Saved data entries
________

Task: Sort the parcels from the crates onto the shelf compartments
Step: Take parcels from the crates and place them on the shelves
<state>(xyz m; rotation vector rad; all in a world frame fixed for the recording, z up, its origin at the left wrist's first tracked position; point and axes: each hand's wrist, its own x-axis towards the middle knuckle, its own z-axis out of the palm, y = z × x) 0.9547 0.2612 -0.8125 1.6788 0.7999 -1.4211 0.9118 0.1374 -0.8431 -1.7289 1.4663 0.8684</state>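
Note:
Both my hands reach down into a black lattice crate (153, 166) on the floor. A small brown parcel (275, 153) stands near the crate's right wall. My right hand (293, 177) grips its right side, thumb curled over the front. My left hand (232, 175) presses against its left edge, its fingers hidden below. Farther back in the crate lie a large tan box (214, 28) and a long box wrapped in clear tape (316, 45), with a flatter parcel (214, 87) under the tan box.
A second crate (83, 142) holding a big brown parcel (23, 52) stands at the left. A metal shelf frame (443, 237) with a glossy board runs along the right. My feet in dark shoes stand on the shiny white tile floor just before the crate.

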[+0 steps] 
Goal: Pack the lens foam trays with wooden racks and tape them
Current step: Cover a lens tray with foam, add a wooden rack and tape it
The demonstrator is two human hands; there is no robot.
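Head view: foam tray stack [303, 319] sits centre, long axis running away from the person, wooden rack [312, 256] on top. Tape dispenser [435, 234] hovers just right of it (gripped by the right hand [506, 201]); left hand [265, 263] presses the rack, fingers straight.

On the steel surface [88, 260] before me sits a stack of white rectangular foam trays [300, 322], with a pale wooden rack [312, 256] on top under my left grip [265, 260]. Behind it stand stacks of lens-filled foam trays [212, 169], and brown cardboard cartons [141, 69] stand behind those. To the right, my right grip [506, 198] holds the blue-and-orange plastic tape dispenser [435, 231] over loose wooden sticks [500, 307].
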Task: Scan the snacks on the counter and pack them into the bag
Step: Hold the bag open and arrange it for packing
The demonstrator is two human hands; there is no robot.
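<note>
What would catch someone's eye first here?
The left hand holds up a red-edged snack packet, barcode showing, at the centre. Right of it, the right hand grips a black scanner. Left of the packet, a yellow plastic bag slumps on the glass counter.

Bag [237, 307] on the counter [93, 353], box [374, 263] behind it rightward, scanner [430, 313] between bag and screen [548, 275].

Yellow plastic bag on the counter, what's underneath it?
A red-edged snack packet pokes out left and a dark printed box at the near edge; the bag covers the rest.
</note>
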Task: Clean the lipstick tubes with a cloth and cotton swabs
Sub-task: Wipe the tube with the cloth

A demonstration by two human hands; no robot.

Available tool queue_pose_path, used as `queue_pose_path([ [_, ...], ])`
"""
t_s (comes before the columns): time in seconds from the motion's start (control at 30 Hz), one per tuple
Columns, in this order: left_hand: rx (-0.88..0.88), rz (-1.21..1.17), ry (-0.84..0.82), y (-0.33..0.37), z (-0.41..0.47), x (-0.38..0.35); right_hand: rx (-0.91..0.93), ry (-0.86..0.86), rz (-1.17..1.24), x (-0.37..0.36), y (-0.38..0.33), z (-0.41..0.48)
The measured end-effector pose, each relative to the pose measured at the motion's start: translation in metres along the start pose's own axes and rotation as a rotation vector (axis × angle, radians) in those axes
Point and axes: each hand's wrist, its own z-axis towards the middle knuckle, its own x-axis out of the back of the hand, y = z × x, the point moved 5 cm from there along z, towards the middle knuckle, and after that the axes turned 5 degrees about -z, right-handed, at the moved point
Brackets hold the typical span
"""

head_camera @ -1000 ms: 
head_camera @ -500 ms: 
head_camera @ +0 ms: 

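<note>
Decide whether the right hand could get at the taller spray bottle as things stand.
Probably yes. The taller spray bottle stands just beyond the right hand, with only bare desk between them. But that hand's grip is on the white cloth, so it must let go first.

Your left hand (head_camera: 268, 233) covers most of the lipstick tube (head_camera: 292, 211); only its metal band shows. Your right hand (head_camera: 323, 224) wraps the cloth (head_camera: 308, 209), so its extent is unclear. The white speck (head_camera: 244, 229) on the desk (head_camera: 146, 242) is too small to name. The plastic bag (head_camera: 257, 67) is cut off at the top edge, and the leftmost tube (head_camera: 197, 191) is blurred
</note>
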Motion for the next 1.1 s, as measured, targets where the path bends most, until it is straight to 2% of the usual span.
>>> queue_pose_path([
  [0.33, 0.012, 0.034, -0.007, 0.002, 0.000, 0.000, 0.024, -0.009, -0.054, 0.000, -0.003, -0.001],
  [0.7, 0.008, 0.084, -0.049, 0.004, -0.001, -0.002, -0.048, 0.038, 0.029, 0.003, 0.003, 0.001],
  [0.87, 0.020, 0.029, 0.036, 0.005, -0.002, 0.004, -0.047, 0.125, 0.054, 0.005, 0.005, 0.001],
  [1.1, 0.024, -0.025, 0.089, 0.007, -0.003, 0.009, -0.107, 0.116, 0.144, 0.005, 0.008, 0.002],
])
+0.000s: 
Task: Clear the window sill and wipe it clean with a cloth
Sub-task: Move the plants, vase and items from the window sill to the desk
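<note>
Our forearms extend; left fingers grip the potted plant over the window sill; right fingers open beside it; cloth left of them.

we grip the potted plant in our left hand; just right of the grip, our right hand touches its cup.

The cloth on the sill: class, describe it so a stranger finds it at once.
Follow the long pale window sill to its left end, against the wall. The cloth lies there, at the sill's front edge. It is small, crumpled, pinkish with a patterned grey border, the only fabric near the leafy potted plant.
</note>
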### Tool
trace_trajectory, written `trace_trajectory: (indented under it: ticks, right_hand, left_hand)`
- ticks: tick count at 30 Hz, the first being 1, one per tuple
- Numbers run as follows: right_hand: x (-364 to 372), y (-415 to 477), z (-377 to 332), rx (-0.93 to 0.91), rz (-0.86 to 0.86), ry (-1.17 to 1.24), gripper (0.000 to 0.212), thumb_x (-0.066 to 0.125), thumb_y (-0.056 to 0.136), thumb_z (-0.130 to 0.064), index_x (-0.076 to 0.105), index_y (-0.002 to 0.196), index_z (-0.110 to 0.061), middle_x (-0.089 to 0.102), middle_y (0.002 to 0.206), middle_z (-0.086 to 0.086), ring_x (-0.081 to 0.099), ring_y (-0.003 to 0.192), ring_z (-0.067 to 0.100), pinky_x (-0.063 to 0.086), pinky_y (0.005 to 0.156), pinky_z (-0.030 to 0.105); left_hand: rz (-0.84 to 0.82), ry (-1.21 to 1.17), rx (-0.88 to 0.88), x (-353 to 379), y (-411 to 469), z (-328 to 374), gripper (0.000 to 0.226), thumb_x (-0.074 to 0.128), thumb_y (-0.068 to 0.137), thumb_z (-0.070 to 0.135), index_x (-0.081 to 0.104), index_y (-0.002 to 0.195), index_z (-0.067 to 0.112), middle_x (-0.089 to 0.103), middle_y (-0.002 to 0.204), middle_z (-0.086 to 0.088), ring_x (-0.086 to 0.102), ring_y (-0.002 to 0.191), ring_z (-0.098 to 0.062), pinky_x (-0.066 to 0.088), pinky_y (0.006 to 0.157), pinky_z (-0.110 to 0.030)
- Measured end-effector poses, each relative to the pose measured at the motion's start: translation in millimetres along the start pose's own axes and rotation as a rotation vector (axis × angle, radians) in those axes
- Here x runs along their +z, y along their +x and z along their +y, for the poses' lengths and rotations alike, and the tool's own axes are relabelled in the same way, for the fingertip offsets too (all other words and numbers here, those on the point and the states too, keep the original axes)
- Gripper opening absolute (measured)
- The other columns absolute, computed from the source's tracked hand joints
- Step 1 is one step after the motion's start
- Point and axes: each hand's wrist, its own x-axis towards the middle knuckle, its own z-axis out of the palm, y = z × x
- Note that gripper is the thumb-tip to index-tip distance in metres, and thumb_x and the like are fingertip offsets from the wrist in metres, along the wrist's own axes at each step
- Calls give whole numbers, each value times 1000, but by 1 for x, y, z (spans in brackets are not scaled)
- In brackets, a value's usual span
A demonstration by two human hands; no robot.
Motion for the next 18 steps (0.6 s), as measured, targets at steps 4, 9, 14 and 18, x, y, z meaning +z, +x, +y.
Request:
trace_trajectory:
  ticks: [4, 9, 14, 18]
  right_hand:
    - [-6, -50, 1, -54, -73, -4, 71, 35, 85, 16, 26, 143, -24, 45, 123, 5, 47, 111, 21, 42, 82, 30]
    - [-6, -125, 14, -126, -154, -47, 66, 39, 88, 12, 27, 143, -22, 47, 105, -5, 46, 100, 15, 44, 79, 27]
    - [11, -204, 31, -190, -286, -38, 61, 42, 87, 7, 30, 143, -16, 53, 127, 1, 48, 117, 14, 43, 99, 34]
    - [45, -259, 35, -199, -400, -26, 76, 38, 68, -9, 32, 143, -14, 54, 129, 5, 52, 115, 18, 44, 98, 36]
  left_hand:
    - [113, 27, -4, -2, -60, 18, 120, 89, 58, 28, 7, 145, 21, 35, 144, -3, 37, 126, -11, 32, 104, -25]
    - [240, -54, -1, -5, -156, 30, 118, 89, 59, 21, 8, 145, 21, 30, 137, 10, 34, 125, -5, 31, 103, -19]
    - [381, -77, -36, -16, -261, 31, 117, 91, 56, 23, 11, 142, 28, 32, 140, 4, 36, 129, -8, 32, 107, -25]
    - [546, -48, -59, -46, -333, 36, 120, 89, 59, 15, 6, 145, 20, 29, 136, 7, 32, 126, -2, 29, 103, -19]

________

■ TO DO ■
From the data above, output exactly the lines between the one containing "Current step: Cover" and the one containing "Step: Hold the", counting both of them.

■ REPLY ■
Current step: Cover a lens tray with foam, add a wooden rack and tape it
The demonstrator is two human hands; there is no robot.
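Head view: foam tray stack [303, 319] sits centre, long axis running away from the person, wooden rack [312, 256] on top. Tape dispenser [435, 234] hovers just right of it (gripped by the right hand [506, 201]); left hand [265, 263] presses the rack, fingers straight.

On the steel surface [88, 260] before me sits a stack of white rectangular foam trays [300, 322], with a pale wooden rack [312, 256] on top under my left grip [265, 260]. Behind it stand stacks of lens-filled foam trays [212, 169], and brown cardboard cartons [141, 69] stand behind those. To the right, my right grip [506, 198] holds the blue-and-orange plastic tape dispenser [435, 231] over loose wooden sticks [500, 307].
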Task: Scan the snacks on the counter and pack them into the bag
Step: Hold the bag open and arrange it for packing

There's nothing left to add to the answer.